New airport planned for Jakarta
Indonesia will begin construction of a new international airport to serve Jakarta, a senior government official has revealed.
Herry Bhakti Gumay, the Director-General of Air Transport at the Indonesian Transportation Ministry, said on Friday that the new airport at Karawang, approximately 30km west of Jakarta, will be able to handle up to 70 million passengers per year. Construction on the 900-hectare development will get underway in 2015, with completion scheduled for 2019.
“We need this new airport badly because passengers passing through Soekarno-Hatta International Airport have reached more than 50 million a year,” the Jakarta Post reported Gumay saying.

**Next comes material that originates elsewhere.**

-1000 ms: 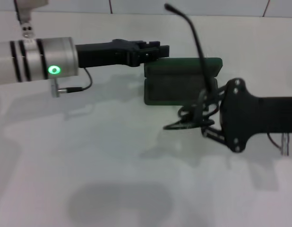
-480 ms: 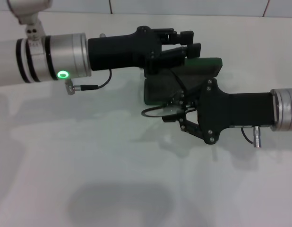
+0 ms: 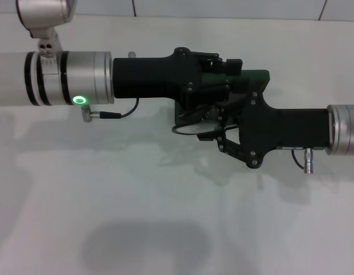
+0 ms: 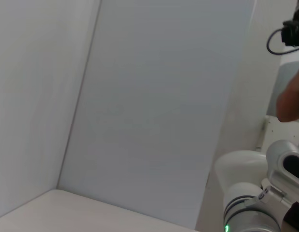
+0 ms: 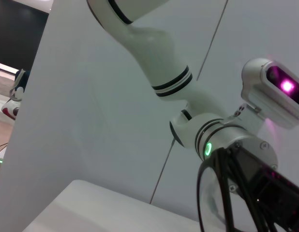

Traffic at Soekarno-Hatta reached 51.1 million passengers last year – 18.5 more than 2010, and well above the airport’s current operating capacity of 38 million annual passengers. In 2011 it was the world’s 12th busiest airport.
In the first phase of the Karawang development, the new airport is set to accommodate 20 million passengers. Plans detail four runways and two terminals, at a total building cost of IDR10 trillion (US$1.07 billion).
Commenting on the funding for the new hub, Gumay said the ministry was planning a “public-private partnership scheme”.
The Indonesian government is planning to spend approximately IDR32 trillion on 14 airport construction and expansion projects across the country.